▶ EXERCISE DIRECTIONS
Would you retype the whole listing exactly, leaving its pictures out?

▶ GIVEN MATERIAL
- - - - - - -

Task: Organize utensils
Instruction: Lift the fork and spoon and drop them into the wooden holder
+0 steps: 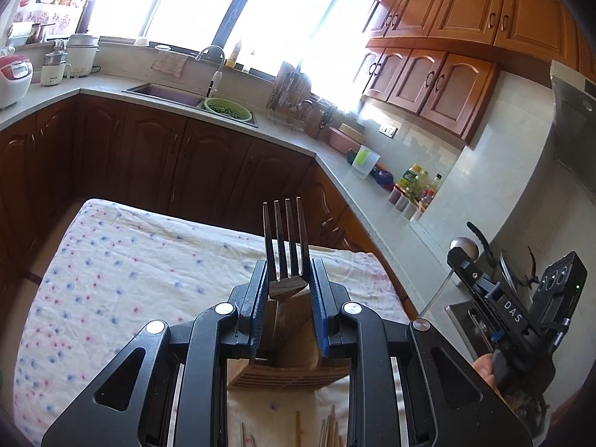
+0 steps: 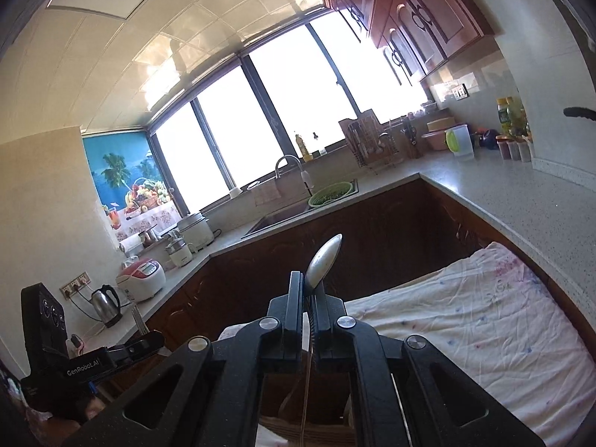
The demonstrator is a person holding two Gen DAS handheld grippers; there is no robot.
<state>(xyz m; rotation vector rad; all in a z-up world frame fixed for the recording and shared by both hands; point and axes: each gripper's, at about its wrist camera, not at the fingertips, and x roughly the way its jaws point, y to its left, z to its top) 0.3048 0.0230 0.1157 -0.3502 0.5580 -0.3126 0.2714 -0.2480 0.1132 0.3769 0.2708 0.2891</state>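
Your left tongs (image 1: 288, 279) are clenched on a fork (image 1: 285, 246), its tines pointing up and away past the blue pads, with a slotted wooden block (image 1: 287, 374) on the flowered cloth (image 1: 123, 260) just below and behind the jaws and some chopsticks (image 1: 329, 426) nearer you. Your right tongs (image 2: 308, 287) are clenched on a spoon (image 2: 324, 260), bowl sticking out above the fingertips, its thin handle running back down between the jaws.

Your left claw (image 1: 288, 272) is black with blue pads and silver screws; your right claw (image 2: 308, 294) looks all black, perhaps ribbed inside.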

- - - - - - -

▶ OUTPUT OF THE EXERCISE
Task: Organize utensils
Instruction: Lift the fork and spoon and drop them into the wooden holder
+0 steps: 
+0 steps: 
The demonstrator is a person holding two Gen DAS handheld grippers; there is no robot.
<state>(xyz m; rotation vector rad; all in a z-up world frame fixed for the recording and shared by both hands; point and axes: each gripper's, at about its wrist camera, not at the fingertips, and x roughly the way its jaws point, y to its left, z to its top) 0.3048 0.0230 0.1157 -0.3502 0.5580 -0.3126 0.2714 -0.2480 0.1132 0.3769 0.2708 0.2891</state>
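Your left tongs (image 1: 288, 279) are clenched on a fork (image 1: 285, 246), its tines pointing up and away past the blue pads, with a slotted wooden block (image 1: 287, 374) on the flowered cloth (image 1: 123, 260) just below and behind the jaws and some chopsticks (image 1: 329, 426) nearer you. Your right tongs (image 2: 308, 287) are clenched on a spoon (image 2: 324, 260), bowl sticking out above the fingertips, its thin handle running back down between the jaws.

Your left claw (image 1: 288, 272) is black with blue pads and silver screws; your right claw (image 2: 308, 294) looks all black, perhaps ribbed inside.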

The exercise is done, and no more output is needed.